This one he'd known, even if he hadn't fully understood it when he'd started PT. His football coach had always wanted him to go faster and hit harder and move quicker. If you're not giving me one hundred and ten percent, you're not giving me your all, and you'd better be giving me your all, Seaver, all or nothing. And he'd tried, he had, but that approach had made no sense on the field then and it made no sense in the water now. Because it made no sense mathematically, which meant it made no sense period. Yes, he knew that now. Then, however. Then.
He felt the burning in his lungs. Pushed it down. Something in him pushed back, and the next stroke faltered, the kick badly timed, choppy and inefficient. The need to breathe rising, expanding. He lunged for the side and grabbed it and hauled himself up, but not before he sucked in water and had to stand up and cough. He pulled off his goggles, coughed harder, annoyed now.
No. One hundred and ten percent made absolutely no sense whatsoever.
He coughed and put his back against the side of the pool. The sunlight moved across the water, brief and sudden. Sunlight, not the sun. The sun was the opposite of sudden. It was… something. Also beginning with an S.
He pulled his goggles down again. Eight laps in the next interval.
He pushed off the wall and through the water, this time with the proper form in mind, the proper shapes. Also an arrow, he'd decided. Tai had a flaming arrow tattooed on her bicep, nocked and ready in its flaming bow. Heat and brightness and a finger on the string. A steady fire, consuming and consumed. A small precise sun.
Steady. That was the other word.
He cupped his hands on the S-stroke, fingers close but not tight. Only the water and himself within it, only the muscle and the movement together, form and function.
The fifth rule of swimming: swim with an empty hand.
It was proper technique, this rule, but it was something else too. Something about emptiness. He closed his eyes, shutting out the blue light and the shimmer from above, and he remembered. Sunyata, Gabriella called it. The endless further. Form is precisely emptiness, emptiness precisely form. Which made no sense and yet…did. At the same time.
Blue-black and flashes like the sunlight. Those were the only things he remembered from his five days in the coma. Walking on the dark side of moon, Garrity had called it. That felt right too, even if he couldn't explain why. Something about airlessness and cold and orbits, temperature and return. Memory and trajectory and horizon. One minute he'd been driving his car and arguing with his mother — he couldn't remember about what — and the next minute he'd been blinking into the fluorescent lights over his hospital bed. The accident wasn't his fault, they'd told him. We are so sorry for your loss, they'd said.
It had taken a long time for the grief to fully coalesce. It had been literally incomprehensible at first, her death unremembered and therefore unreal. As for the other losses, they at least had come with data and charts, prognosis probabilities and standard deviations.

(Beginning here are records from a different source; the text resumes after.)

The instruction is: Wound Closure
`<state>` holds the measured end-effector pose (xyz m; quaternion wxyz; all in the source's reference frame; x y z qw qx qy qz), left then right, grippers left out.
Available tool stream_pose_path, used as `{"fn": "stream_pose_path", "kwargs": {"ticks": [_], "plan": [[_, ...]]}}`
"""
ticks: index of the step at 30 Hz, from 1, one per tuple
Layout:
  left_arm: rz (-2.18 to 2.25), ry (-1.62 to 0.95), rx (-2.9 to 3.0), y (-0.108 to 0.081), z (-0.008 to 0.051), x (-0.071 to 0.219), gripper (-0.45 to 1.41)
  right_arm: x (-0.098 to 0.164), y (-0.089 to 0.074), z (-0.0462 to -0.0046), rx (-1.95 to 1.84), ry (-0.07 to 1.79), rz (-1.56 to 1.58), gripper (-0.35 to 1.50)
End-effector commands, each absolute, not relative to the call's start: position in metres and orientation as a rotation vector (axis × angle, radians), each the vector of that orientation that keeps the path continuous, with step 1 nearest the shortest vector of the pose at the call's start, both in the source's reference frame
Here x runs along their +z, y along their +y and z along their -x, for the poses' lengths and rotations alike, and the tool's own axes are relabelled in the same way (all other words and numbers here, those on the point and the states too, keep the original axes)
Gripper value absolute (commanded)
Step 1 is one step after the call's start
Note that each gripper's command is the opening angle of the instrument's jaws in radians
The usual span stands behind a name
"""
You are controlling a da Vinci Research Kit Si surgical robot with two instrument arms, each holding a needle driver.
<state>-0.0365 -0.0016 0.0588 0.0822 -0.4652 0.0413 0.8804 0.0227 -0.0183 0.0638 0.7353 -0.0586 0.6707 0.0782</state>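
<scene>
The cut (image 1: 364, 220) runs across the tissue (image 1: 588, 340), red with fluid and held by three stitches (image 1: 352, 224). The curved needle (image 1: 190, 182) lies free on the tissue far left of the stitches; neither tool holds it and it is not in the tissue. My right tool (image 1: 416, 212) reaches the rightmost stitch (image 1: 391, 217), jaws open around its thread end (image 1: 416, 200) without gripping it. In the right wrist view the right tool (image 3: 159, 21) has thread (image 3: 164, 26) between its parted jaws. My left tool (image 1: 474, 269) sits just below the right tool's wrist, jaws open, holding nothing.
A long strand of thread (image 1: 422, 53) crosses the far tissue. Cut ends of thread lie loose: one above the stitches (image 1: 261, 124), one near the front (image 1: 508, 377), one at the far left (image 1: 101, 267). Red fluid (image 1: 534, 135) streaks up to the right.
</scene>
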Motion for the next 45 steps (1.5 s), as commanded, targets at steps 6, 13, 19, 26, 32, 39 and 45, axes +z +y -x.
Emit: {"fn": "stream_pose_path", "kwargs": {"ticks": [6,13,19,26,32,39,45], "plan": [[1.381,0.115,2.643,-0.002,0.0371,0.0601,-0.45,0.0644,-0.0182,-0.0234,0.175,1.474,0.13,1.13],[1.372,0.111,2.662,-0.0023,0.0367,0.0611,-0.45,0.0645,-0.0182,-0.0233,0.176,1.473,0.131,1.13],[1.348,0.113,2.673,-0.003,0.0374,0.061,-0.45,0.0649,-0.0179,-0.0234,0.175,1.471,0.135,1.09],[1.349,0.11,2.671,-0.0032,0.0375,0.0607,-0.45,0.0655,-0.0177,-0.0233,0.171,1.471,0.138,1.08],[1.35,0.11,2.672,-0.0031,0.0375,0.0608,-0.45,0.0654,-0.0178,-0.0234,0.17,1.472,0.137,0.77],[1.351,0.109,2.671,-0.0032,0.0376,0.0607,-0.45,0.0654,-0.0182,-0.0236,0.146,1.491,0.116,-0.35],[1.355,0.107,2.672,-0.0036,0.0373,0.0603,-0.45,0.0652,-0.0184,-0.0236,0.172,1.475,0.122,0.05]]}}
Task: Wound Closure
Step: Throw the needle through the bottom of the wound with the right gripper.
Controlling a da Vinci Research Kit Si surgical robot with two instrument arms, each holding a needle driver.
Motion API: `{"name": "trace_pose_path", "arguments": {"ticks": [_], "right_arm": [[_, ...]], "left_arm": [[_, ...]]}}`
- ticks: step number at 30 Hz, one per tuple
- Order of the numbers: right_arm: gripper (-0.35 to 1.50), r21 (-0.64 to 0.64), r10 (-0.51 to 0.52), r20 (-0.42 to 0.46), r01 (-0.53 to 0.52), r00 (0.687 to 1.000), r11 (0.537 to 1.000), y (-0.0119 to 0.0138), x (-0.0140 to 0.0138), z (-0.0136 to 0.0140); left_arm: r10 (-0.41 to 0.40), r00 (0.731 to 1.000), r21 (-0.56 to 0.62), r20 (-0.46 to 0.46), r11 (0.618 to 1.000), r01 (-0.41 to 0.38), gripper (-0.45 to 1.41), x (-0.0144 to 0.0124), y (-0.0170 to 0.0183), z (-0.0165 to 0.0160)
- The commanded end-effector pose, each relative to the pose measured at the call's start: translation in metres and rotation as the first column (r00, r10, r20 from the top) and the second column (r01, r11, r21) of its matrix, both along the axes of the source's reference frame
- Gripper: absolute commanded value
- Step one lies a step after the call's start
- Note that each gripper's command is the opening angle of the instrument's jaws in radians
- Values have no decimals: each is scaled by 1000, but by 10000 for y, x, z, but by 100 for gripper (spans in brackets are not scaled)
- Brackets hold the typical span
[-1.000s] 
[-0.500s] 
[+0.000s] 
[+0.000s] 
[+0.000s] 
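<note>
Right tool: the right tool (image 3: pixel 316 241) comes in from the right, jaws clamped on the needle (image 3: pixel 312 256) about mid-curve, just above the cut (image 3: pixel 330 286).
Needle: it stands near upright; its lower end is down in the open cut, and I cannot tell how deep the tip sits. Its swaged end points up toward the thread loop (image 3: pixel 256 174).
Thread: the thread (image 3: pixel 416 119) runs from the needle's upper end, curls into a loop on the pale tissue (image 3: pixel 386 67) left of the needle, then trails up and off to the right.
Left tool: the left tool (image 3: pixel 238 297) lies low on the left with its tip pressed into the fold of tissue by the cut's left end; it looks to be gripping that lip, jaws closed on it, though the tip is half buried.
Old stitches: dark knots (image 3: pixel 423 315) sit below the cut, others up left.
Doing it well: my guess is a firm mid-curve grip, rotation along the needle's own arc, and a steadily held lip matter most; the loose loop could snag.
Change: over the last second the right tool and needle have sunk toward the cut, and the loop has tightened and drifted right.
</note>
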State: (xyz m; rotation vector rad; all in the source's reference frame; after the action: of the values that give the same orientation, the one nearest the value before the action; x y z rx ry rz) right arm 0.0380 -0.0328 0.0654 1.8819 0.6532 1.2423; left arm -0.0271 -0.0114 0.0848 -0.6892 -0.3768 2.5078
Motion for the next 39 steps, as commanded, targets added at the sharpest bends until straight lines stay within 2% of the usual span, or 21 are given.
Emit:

He had seen those losses in black and white in front of him. He had assigned measurable values to them even if he hadn't been able to remember the shapes of what had once occupied their particular emptiness.
It was easier now, to perceive the boundaries of what wasn't there anymore. Impossible still to put his hand to it, his mind to it, for more than a few seconds. Except that he had to keep his hand open. That much he knew.
The sixth rule of swimming: extend.
He hadn't wanted to. Contraction was safer. The black and white apartment, the black and white wardrobe, the black and white office. Dichotomy as severe but steady comfort. His own company as well. Alone within four walls, alone within walled silence, alone within the silence in his head. The reassuring hum of solitary silence. He could breathe within it. There had been Garrity, of course. And Gabriella. There had been his presence and her touch. They had kept him…what was the word? It started with a T.
To life. And then she'd come along, with her capital T, unboxed in red looping script. Bold. The opposite of steady, at first anyway. He tried sometimes to pin her down, her concrete pieces and how they made an intangible whole larger than the sum of her tangible parts. But he couldn't. And that was a good thing. He liked her particular impossibility.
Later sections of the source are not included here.